**What is being asked**. The required output is a verbatim transcription of the listing, pictures excluded.

**Recorded data**.
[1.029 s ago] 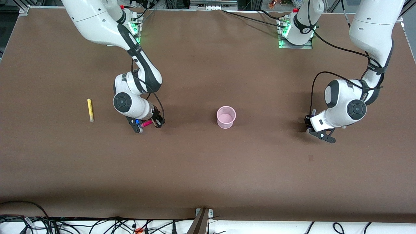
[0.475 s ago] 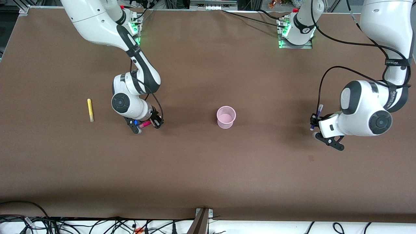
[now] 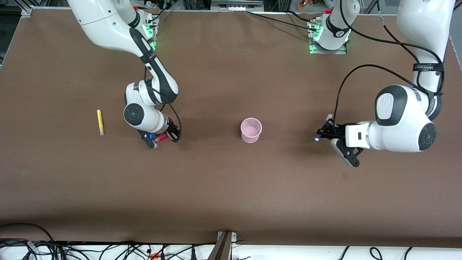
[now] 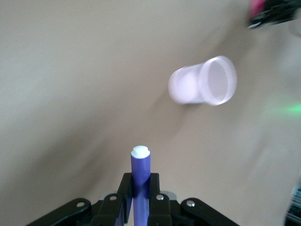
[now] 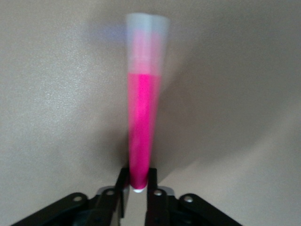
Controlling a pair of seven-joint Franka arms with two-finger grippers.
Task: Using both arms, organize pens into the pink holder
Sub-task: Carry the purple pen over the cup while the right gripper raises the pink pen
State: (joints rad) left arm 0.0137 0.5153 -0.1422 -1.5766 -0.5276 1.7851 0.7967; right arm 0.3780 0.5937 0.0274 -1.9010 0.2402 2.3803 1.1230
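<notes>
The pink holder [image 3: 251,130] stands upright mid-table; it also shows in the left wrist view [image 4: 204,81]. My left gripper [image 3: 326,131] is shut on the purple pen [image 3: 323,128] and holds it in the air, off toward the left arm's end from the holder; the pen sticks out between the jaws [image 4: 140,172]. My right gripper [image 3: 163,137] is low over the table, shut on the end of the magenta-pink pen [image 3: 161,137], which points away from the jaws [image 5: 141,122]. The yellow pen [image 3: 100,122] lies on the table toward the right arm's end. The green pen is out of view.
The brown table [image 3: 231,187] runs wide around the holder. Cables and a bracket [image 3: 224,245] lie along the edge nearest the front camera. The arm bases [image 3: 327,36] stand at the edge farthest from it.
My left arm has lifted the purple pen and carried it toward the holder. My right gripper has stayed low on the magenta-pink pen, barely shifting.
</notes>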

**Solution to this exercise**.
[1.029 s ago] 
[0.475 s ago] 
[now] 
[now] 
[now] 
Controlling a pair of seven-joint Franka arms with two-finger grippers.
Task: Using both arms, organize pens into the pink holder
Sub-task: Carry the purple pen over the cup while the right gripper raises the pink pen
State: (joints rad) left arm 0.0137 0.5153 -0.1422 -1.5766 -0.5276 1.7851 0.7967; right arm 0.3780 0.5937 0.0274 -1.9010 0.2402 2.3803 1.1230
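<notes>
The pink holder [image 3: 251,130] stands upright mid-table; it also shows in the left wrist view [image 4: 204,81]. My left gripper [image 3: 326,131] is shut on the purple pen [image 3: 323,128] and holds it in the air, off toward the left arm's end from the holder; the pen sticks out between the jaws [image 4: 140,172]. My right gripper [image 3: 163,137] is low over the table, shut on the end of the magenta-pink pen [image 3: 161,137], which points away from the jaws [image 5: 141,122]. The yellow pen [image 3: 100,122] lies on the table toward the right arm's end. The green pen is out of view.
The brown table [image 3: 231,187] runs wide around the holder. Cables and a bracket [image 3: 224,245] lie along the edge nearest the front camera. The arm bases [image 3: 327,36] stand at the edge farthest from it.
My left arm has lifted the purple pen and carried it toward the holder. My right gripper has stayed low on the magenta-pink pen, barely shifting.
</notes>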

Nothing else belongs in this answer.